All that is wanted is the lines from the first line of the listing below through the line containing "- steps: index", written out exactly with pictures left out.

----- DATA EXTRACT

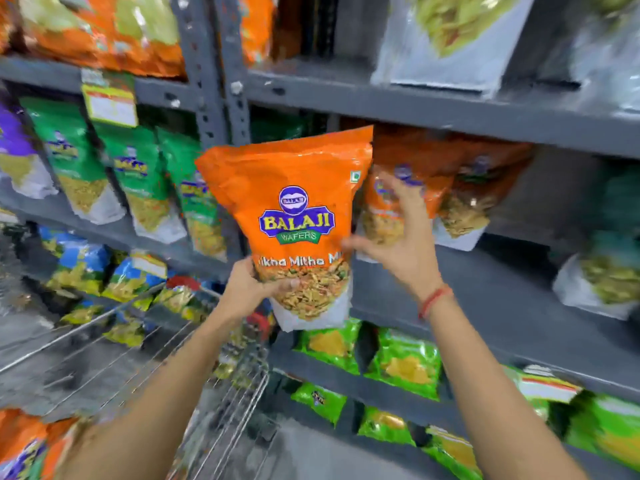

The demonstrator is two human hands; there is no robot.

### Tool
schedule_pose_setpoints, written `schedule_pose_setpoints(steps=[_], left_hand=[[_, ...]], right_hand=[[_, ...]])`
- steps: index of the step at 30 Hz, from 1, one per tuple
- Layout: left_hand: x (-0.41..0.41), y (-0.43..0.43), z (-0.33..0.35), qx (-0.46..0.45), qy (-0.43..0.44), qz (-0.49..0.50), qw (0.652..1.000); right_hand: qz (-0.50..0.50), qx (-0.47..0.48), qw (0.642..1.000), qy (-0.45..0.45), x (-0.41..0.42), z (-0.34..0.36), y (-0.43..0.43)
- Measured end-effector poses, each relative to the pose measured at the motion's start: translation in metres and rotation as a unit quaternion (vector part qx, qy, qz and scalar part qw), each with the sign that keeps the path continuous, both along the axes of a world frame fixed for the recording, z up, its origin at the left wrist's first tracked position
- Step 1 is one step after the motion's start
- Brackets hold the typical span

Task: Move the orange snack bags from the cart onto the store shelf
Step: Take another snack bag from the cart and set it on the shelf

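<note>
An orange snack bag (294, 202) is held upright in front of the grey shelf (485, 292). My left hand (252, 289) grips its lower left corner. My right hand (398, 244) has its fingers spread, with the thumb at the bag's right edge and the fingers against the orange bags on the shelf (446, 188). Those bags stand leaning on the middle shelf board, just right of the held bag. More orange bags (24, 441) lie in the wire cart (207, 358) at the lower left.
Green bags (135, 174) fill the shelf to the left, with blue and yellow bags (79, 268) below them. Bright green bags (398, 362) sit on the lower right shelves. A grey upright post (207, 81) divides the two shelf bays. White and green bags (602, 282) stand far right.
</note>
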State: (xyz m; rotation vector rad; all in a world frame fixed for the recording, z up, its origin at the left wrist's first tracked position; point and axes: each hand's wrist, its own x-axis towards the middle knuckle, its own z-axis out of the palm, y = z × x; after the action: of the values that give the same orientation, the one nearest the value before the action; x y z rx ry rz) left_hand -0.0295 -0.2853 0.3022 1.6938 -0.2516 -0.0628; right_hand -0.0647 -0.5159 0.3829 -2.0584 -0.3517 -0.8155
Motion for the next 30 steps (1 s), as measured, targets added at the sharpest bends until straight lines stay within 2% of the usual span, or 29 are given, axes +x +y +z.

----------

PROBLEM SOLUTION:
The demonstrator is two human hands; there is no robot.

### Tool
schedule_pose_setpoints, written `schedule_pose_setpoints(steps=[_], left_hand=[[_, ...]], right_hand=[[_, ...]])`
- steps: index of the step at 30 Hz, from 1, one per tuple

The output is finished and nothing more is needed.